▶ **WHAT YOU NEED TO DO**: Produce as output only the lines below starting at the line with "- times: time" and continuing through the line with "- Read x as", each one exactly as written.
-----
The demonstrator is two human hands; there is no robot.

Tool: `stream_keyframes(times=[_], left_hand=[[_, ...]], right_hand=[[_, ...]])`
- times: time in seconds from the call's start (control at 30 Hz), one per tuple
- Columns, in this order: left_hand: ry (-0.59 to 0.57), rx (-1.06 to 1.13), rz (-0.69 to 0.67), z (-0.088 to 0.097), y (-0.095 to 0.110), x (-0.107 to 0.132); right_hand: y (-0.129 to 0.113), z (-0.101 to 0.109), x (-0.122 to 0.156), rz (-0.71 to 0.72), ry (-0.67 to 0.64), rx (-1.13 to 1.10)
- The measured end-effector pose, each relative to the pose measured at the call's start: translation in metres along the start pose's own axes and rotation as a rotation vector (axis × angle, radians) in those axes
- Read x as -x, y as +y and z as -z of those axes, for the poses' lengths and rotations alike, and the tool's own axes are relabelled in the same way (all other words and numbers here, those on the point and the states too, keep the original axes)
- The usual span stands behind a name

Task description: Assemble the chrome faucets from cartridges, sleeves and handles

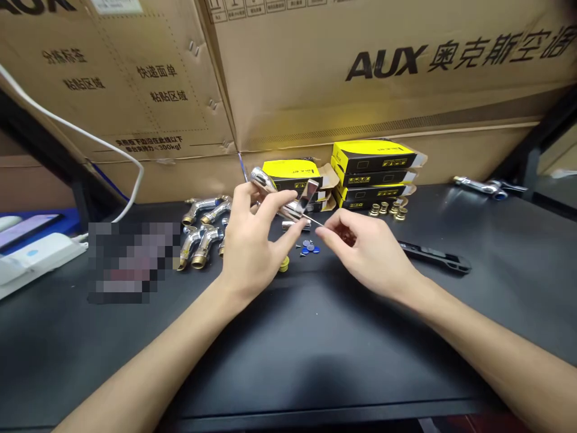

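My left hand (252,246) is closed around a chrome faucet (264,180) and holds it tilted above the table. A flat lever (309,193) stands up from its near end. In my right hand (374,246) is a thin-shafted screwdriver (314,221), its reddish-brown handle mostly hidden in the palm. The shaft reaches to the faucet beside my left fingertips; the exact contact is too small to tell. Below lie small blue and grey discs (310,246) with tiny screws, a short chrome cylinder (295,226) and a yellow round part (283,264), partly covered by my left hand.
Several chrome angled valves (207,243) with brass threads lie left. Yellow-and-black boxes (376,162) are stacked behind, near brass fittings (399,212). A black utility knife (435,257) and another chrome faucet (478,186) lie right. Large cartons (288,90) wall the back; a white cable (103,141) hangs left.
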State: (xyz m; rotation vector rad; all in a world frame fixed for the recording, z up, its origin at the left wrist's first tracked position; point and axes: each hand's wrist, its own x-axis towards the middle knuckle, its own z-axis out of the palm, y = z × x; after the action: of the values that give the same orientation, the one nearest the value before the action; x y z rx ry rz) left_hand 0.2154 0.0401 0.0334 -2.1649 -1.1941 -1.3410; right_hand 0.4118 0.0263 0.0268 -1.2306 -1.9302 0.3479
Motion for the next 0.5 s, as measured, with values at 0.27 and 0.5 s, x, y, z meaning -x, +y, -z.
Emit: stream_keyframes(times=[0.27,0.5], left_hand=[[-0.061,0.049,0.125,-0.003,-0.002,0.001],[-0.045,-0.027,-0.047,-0.001,-0.008,0.001]], right_hand=[[0.002,0.002,0.005,0.188,0.25,0.483],[-0.006,0.014,0.002,0.003,-0.016,0.068]])
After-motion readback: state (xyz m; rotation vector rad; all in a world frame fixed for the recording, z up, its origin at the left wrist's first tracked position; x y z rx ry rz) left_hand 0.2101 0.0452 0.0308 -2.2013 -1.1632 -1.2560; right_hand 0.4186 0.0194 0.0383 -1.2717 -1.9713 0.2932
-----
▶ **RESPONSE**:
- times: time in seconds from the call's start (control at 30 Hz), one per tuple
- Columns, in this order: left_hand: ry (-0.59 to 0.57), rx (-1.06 to 1.13), rz (-0.69 to 0.67), z (-0.088 to 0.097), y (-0.095 to 0.110), x (-0.107 to 0.132); right_hand: y (-0.129 to 0.113), z (-0.101 to 0.109), x (-0.122 to 0.156), rz (-0.71 to 0.72), ry (-0.67 to 0.64), rx (-1.13 to 1.10)
- The measured end-effector pose, each relative to the pose measured at the call's start: translation in metres along the start pose's own axes and rotation as a rotation vector (axis × angle, radians) in those axes
- Read x as -x, y as +y and z as -z of those axes, for the poses' lengths and rotations alike, and the tool's own axes are relabelled in the same way (all other words and numbers here, those on the point and the states too, keep the original axes)

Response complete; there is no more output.